Retype, word for word, each line between the lines holding "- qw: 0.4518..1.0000" and "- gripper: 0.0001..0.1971", inclusive, and leave the rest of the data alone.

Stored items:
※

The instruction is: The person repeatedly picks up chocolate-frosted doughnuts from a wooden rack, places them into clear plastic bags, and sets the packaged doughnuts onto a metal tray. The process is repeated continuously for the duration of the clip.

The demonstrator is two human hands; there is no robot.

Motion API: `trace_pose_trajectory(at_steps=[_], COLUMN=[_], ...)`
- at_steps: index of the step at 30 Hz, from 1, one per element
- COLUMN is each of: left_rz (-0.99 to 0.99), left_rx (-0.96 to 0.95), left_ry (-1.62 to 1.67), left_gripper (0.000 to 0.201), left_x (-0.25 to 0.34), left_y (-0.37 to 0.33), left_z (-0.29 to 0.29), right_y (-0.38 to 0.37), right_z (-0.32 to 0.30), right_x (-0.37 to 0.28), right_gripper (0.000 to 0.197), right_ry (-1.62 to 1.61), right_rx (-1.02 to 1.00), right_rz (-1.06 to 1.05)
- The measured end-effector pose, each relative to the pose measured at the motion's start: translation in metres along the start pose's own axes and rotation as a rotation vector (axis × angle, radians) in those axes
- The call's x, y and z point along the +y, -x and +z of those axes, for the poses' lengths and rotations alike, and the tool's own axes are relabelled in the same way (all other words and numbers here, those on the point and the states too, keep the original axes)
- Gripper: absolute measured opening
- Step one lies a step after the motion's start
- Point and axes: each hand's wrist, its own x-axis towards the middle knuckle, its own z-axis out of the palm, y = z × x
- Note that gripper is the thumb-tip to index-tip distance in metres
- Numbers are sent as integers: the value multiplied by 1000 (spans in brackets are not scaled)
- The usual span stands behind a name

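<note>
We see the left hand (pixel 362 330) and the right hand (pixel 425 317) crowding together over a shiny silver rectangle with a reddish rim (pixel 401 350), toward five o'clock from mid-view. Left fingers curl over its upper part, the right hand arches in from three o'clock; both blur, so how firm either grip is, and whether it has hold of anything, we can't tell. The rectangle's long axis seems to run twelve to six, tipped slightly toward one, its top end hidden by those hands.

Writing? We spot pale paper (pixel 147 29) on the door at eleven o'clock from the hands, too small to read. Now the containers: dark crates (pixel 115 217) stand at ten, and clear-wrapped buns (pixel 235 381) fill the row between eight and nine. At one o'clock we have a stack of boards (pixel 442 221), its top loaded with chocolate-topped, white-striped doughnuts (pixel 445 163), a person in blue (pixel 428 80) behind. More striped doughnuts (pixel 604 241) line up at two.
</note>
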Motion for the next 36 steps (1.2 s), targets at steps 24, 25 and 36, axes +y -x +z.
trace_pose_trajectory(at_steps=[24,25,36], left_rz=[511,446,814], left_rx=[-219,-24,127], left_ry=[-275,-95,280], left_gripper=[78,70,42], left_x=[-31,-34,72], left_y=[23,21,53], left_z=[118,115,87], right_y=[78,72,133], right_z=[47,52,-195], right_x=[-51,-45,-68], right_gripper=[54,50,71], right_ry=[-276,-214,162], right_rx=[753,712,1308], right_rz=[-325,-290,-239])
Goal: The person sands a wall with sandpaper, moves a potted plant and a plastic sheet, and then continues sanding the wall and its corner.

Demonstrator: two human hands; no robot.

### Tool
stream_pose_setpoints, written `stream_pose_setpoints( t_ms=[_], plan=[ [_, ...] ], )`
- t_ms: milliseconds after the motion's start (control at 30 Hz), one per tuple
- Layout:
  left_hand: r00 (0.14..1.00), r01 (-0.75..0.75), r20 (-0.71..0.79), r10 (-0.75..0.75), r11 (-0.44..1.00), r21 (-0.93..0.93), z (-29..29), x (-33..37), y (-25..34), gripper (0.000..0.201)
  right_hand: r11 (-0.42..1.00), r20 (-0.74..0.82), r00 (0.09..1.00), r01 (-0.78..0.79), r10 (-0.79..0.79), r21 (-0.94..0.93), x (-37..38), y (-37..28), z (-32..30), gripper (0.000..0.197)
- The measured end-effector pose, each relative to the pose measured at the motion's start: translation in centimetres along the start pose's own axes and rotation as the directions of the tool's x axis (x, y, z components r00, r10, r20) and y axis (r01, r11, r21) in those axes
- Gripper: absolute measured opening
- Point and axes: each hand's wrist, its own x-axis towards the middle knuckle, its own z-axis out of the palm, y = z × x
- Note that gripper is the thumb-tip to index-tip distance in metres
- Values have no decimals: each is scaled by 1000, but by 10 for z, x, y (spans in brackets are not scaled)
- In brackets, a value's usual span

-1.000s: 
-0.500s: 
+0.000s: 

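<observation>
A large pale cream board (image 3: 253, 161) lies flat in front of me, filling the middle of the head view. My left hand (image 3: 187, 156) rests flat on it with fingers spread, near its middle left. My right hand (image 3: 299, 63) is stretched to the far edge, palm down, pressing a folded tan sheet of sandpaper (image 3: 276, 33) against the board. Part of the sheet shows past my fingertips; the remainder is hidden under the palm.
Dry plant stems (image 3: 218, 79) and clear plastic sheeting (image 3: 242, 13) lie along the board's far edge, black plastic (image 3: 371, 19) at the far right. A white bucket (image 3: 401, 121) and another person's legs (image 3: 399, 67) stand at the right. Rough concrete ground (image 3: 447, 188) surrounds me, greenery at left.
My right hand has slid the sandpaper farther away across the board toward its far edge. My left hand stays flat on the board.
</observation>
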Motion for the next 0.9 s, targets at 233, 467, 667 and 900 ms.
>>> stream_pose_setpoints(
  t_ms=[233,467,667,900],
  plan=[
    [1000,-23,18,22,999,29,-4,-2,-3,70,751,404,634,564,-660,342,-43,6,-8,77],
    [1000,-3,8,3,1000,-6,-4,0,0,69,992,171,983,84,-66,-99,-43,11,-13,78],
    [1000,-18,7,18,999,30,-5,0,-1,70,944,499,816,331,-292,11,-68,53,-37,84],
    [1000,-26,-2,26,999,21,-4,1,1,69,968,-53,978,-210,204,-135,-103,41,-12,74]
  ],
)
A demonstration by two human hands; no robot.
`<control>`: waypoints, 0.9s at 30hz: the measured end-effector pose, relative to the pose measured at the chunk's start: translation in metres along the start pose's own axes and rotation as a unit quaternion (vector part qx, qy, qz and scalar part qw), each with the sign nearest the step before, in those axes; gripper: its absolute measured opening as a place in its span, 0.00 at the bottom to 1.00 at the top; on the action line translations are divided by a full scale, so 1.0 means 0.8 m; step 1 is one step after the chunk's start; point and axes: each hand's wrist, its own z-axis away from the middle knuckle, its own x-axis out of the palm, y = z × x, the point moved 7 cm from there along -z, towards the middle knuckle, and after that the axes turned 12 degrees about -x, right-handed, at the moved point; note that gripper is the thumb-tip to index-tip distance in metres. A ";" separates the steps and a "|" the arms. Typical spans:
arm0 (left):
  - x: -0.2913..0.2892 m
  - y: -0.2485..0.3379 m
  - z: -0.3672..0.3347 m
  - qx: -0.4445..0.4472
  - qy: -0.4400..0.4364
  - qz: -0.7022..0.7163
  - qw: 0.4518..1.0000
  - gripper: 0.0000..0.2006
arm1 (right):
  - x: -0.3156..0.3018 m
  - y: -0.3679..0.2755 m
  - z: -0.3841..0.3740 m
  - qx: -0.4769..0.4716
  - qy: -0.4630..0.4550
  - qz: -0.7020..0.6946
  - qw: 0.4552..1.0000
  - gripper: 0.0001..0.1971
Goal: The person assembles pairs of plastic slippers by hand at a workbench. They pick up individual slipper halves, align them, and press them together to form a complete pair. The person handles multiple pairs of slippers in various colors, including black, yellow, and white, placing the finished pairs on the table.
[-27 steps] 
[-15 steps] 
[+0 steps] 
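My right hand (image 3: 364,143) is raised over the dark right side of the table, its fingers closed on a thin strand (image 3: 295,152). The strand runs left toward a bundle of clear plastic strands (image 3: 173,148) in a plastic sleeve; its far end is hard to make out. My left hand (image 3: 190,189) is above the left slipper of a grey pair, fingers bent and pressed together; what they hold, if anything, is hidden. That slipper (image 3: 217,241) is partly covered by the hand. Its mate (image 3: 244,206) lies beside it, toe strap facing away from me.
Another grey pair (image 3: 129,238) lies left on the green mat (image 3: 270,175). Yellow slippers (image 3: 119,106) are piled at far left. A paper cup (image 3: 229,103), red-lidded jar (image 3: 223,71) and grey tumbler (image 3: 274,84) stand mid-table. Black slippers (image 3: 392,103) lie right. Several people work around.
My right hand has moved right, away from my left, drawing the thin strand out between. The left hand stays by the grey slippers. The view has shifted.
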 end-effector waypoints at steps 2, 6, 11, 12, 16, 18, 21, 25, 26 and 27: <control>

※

- [EXERCISE RESULT]
  - qw: 0.4518..1.0000
  - gripper: 0.0000..0.2006
arm1 (right):
  - x: -0.3156..0.3018 m
  - y: -0.3679..0.2755 m
  - z: -0.3841..0.3740 m
  - qx: -0.4769..0.4716
  - qy: -0.4630..0.4550
  - qz: -0.7020..0.6946
  - qw: 0.4552..1.0000
  - gripper: 0.0001..0.1971

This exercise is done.